**Exercise data**
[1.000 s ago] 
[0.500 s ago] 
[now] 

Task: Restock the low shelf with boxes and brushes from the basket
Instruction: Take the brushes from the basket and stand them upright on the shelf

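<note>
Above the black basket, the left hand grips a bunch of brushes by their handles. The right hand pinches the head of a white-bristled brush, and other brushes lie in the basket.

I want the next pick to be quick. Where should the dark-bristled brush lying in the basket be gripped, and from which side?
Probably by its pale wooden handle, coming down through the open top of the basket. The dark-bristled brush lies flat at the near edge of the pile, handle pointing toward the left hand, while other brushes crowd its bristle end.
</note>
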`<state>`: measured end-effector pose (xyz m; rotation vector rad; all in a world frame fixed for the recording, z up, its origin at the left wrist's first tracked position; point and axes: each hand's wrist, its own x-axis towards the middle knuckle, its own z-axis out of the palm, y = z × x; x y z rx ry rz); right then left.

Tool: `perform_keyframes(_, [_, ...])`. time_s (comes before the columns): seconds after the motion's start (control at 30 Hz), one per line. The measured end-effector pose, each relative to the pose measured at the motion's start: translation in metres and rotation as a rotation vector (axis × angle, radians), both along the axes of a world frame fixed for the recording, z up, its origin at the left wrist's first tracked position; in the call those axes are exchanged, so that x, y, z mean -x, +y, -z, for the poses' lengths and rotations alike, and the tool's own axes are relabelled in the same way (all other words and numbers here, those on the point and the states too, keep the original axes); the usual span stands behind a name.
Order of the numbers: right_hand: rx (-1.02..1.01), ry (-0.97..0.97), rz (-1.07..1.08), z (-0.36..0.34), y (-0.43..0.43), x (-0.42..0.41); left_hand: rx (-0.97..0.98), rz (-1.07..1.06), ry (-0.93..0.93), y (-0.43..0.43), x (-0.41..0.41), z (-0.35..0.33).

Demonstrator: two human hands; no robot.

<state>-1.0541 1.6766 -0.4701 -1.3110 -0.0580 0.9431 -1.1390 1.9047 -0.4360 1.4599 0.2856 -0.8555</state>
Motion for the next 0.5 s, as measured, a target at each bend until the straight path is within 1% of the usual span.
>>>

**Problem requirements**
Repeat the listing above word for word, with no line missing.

**Output of the exercise**
[1.000 s ago] 
[0.500 s ago] 
[now] 

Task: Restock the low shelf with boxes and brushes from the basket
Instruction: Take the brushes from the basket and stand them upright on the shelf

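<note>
Above the black basket, the left hand grips a bunch of brushes by their handles. The right hand pinches the head of a white-bristled brush, and other brushes lie in the basket.

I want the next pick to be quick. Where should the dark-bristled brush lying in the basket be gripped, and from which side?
Probably by its pale wooden handle, coming down through the open top of the basket. The dark-bristled brush lies flat at the near edge of the pile, handle pointing toward the left hand, while other brushes crowd its bristle end.
</note>
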`<state>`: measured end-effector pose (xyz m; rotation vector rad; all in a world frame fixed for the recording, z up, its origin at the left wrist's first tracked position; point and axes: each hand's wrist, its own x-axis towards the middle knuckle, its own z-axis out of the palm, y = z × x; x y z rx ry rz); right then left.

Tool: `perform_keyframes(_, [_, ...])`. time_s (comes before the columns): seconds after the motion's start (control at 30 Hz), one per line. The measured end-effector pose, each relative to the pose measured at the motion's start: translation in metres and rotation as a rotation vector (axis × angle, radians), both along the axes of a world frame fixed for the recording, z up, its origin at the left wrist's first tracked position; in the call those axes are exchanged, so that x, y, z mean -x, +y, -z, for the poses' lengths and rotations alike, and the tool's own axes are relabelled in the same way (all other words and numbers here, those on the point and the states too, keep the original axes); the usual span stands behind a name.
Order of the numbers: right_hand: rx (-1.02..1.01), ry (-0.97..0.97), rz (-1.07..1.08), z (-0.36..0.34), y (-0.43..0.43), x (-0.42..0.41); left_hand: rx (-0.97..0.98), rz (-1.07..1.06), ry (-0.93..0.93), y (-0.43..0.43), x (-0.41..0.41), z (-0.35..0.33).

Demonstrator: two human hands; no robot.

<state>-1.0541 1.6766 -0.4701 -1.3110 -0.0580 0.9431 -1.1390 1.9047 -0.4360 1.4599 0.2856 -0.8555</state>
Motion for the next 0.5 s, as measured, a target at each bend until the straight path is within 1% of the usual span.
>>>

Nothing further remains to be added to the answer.